Chris quits.

February 21, 2007

That made me sad. I just read that Chris, the guy behind HPC Answers, is going to stop blogging.

Chris, we’ll miss you. You’re one of the exceptional guys who really knew what they’re talking about. They’re ain’t not so much people blogging about HPC and you got a hell of an expertise.
Make sure your legacy is well archived in some safe location, your “Answers” were true and indeed very useful answers.

I wish you all the very best for your new job and I hope you drop by any now and then – virtually here or physically in Germany, if you ever happen to be here.

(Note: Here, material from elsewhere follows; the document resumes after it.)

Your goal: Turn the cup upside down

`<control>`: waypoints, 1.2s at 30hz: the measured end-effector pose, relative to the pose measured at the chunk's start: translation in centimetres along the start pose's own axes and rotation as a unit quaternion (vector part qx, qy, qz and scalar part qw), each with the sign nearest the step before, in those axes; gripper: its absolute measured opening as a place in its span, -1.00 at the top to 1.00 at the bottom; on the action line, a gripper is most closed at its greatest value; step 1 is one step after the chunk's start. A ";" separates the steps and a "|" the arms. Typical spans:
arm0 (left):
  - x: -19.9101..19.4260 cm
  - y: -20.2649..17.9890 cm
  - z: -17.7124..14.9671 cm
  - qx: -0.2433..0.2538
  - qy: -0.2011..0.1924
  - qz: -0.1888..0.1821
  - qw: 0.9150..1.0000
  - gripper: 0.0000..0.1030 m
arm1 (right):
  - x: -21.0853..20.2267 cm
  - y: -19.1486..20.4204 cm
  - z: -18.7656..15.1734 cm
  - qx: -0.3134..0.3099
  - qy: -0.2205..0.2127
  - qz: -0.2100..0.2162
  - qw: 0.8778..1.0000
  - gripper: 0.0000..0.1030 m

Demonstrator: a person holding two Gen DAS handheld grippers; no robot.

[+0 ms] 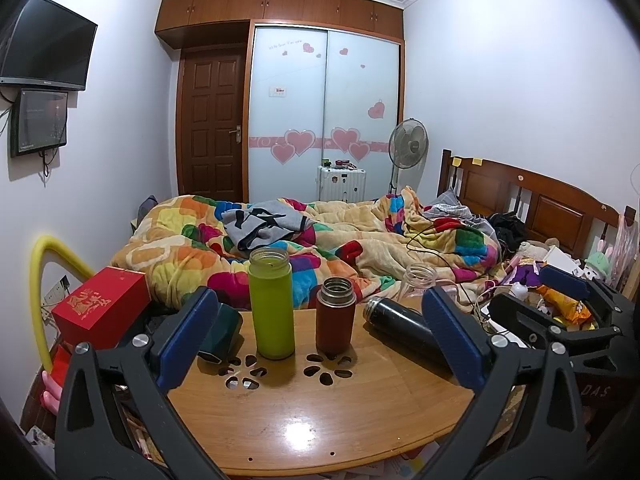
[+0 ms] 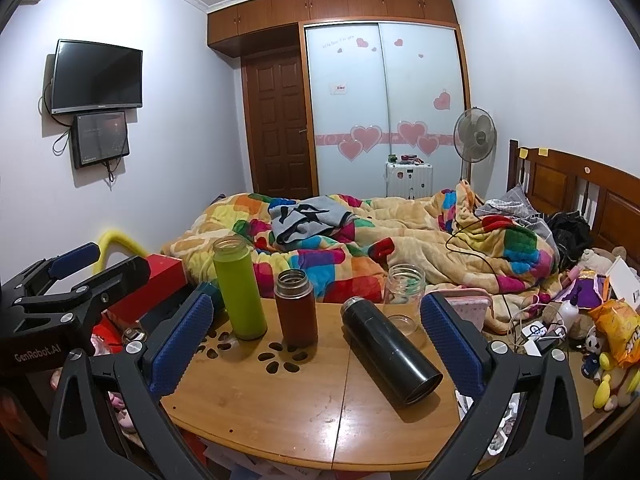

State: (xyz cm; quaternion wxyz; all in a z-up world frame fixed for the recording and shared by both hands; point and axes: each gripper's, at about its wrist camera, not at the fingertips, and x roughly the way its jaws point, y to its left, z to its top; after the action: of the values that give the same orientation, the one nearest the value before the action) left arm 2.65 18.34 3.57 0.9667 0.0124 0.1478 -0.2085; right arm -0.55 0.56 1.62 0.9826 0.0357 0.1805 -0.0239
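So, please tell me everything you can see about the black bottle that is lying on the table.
The black bottle is a slim cylinder with a smooth, slightly glossy dark body, apparently metal. It lies on its side on the wooden table, its silver-rimmed neck toward the bed, its dark base toward the camera. No cap is visible on it. It rests right of the upright brown flask, in front of the clear glass jar. Neither pair of tongs touches it.

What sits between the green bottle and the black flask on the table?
The brown flask, upright and open-topped, stands between the green bottle and the black flask lying on its side. Both wrist views show it.
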 end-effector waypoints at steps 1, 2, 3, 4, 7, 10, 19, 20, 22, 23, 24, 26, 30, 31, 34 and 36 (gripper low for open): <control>0.0 0.0 0.0 0.000 0.000 0.000 1.000 -1.00 | 0.0 0.0 0.0 0.000 0.000 0.000 1.000 -1.00; -0.1 0.0 0.1 0.001 0.000 0.000 1.000 -1.00 | 0.0 0.0 0.1 -0.001 0.000 0.000 1.000 -1.00; -0.1 0.0 0.1 0.001 0.000 0.000 1.000 -1.00 | 0.0 0.1 0.1 -0.001 0.000 0.000 1.000 -1.00; 0.0 0.0 0.1 0.001 0.000 0.000 1.000 -1.00 | 0.0 0.1 0.1 -0.001 -0.001 0.000 1.000 -1.00; -0.2 -0.1 0.3 0.001 -0.001 0.001 1.000 -1.00 | 0.0 0.1 0.1 0.000 0.000 0.000 1.000 -1.00; -0.2 -0.1 0.3 0.001 -0.002 0.001 1.000 -1.00 | 0.0 0.1 0.1 -0.001 -0.001 0.000 1.000 -1.00; -0.2 -0.1 0.3 0.000 -0.001 0.001 1.000 -1.00 | 0.0 0.2 0.0 -0.001 -0.001 -0.001 1.000 -1.00; -0.2 -0.2 0.4 0.000 0.000 0.000 1.000 -1.00 | 0.0 0.1 0.1 -0.001 -0.001 0.000 1.000 -1.00; -0.2 0.0 0.5 0.000 0.001 -0.001 1.000 -1.00 | 0.1 0.2 0.1 -0.001 0.000 0.000 1.000 -1.00; -0.1 0.1 0.4 0.001 0.002 -0.001 1.000 -1.00 | 0.1 0.3 0.0 -0.001 -0.001 -0.001 1.000 -1.00; 0.1 0.1 0.4 0.002 0.003 -0.001 1.000 -1.00 | 0.1 0.3 0.0 -0.002 -0.001 0.000 1.000 -1.00; 0.5 0.1 0.1 0.002 0.008 0.000 1.000 -1.00 | 0.3 0.2 -0.1 -0.001 0.001 -0.001 1.000 -1.00; 2.0 0.1 -0.5 0.001 0.027 -0.003 1.000 -1.00 | 1.9 -0.7 -0.9 0.001 0.020 -0.008 1.000 -1.00; 2.5 0.1 -0.7 0.001 0.033 -0.004 0.999 -1.00 | 2.5 -1.2 -1.2 0.000 0.028 -0.011 1.000 -1.00; 4.2 0.0 -1.5 -0.001 0.058 -0.007 0.998 -1.00 | 4.7 -3.1 -2.4 -0.005 0.054 -0.026 0.998 -1.00; 5.4 -0.1 -2.1 -0.003 0.077 -0.011 0.997 -1.00 | 6.7 -4.5 -3.5 -0.005 0.082 -0.041 0.996 -1.00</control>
State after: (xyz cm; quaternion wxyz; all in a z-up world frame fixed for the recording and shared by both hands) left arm 6.75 16.24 -0.01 0.9502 0.0237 0.2224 -0.2172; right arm 4.23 -3.84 -4.27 0.9628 0.0254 0.2622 -0.0604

It was an honor to read your blog. Whoring about HPC-topics won’t be the same without you.

Good luck!

Alex.

Tech Tags:


Louisiana State to offer course on HPC in spring 2008

January 26, 2007

f77Via Supercomputing Online:

Thomas Sterling, who’s nowadays teaching the the LSU, is preparing a course on supercomputing for spring 2008. They’re going to broadcast the lectures in high-definition TV to other universities over the internet. He’s also working on a textbook of this topic and they’ll also offer the course on DVD later.

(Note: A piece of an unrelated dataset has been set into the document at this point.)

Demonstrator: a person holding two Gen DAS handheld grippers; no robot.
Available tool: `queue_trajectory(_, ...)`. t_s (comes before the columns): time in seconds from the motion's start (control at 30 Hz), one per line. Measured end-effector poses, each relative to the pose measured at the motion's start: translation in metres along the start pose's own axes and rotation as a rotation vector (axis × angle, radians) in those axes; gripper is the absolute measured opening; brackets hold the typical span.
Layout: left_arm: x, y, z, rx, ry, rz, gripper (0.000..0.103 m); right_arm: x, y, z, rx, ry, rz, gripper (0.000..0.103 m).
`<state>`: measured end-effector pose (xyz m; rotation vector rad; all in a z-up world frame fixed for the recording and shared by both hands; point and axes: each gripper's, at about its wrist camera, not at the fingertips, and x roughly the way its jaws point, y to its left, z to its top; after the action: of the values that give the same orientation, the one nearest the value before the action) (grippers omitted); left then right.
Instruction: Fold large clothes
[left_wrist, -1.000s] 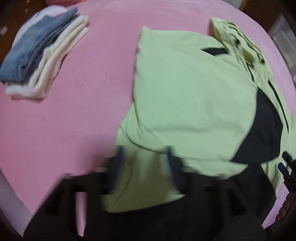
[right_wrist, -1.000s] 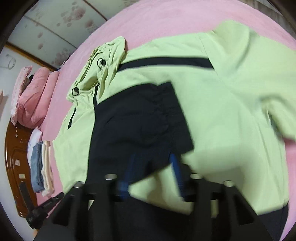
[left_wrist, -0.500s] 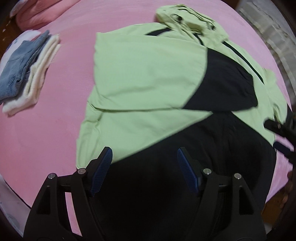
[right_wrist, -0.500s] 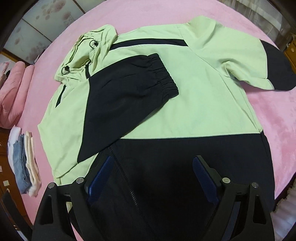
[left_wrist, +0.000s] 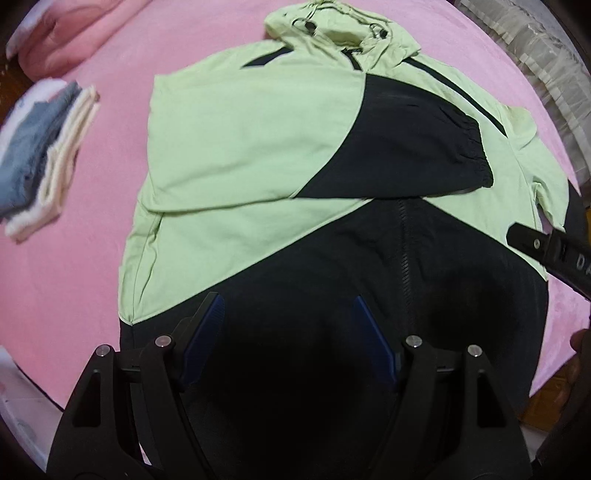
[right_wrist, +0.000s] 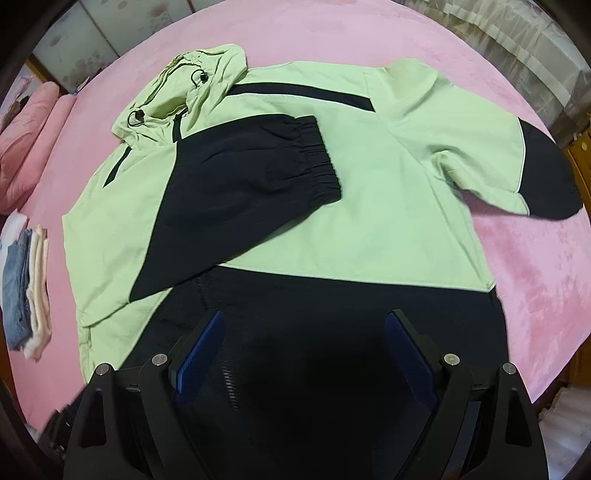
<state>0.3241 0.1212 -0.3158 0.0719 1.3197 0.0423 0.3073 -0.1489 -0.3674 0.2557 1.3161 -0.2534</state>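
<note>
I am hovering both grippers over the jacket (right_wrist: 280, 206) lying flat on the pink bed (right_wrist: 524, 266). One sleeve (right_wrist: 255, 177) is lying folded across its chest; the other (right_wrist: 509, 166) is sticking out at two o'clock, awaiting folding. The left gripper (left_wrist: 286, 339) and the right gripper (right_wrist: 306, 350) are gaping wide and empty above the dark hem.

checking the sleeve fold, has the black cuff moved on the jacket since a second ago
Yes. The black cuff now lies farther up the jacket chest, nearer the hood.
</note>
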Motion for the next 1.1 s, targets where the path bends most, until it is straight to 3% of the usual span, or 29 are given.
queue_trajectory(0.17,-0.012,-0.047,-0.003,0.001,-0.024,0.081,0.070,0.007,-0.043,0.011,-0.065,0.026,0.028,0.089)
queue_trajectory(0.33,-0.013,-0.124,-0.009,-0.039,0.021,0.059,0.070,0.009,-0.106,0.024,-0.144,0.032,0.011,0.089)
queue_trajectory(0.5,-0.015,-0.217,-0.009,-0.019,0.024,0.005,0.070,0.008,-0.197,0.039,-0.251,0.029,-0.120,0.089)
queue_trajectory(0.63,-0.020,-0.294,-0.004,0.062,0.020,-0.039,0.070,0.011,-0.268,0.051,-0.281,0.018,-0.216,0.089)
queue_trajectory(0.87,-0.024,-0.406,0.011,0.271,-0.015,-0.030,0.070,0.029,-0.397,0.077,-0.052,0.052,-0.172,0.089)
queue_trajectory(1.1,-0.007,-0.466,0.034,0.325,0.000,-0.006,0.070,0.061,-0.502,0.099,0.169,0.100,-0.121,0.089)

Interesting, makes we want to go back to Uni again.

Tech Tags:


HPC roundup

December 27, 2006

It’s been quite some time, I haven’t blogged much. I’m currently comitted in a project where we’re deploying a couple of new components at a german Telco; a new cluster, a new Network Management System and some kind of Layer-7 Proxy. This keeps me busy, I apologize to my regular readers for the lack of upgrades. So, here a little roundup of things which happened in the last 6 weeks or so.

OK, let’s get started; first there was SC06, which was quite some happening I’ve missed this year. Interesting hardware was the Intel SR1530 systems for example; eight bloody cores in one 1HU-case. Nifty! SiCortex announced a 5832 MIPS-core system for the masses – the SC5832 offers 5.8 TFLOPS (peak) at just 20 kW of power-consumption trough using power-ompitzed MIPS64 cores. Nvidia showed of with CUDA, a library for offloading computing to the GPU and Dell annouced systems with quad-core Opterons. And there was news about IBM’s 1350 hybrid CBE-blade-system.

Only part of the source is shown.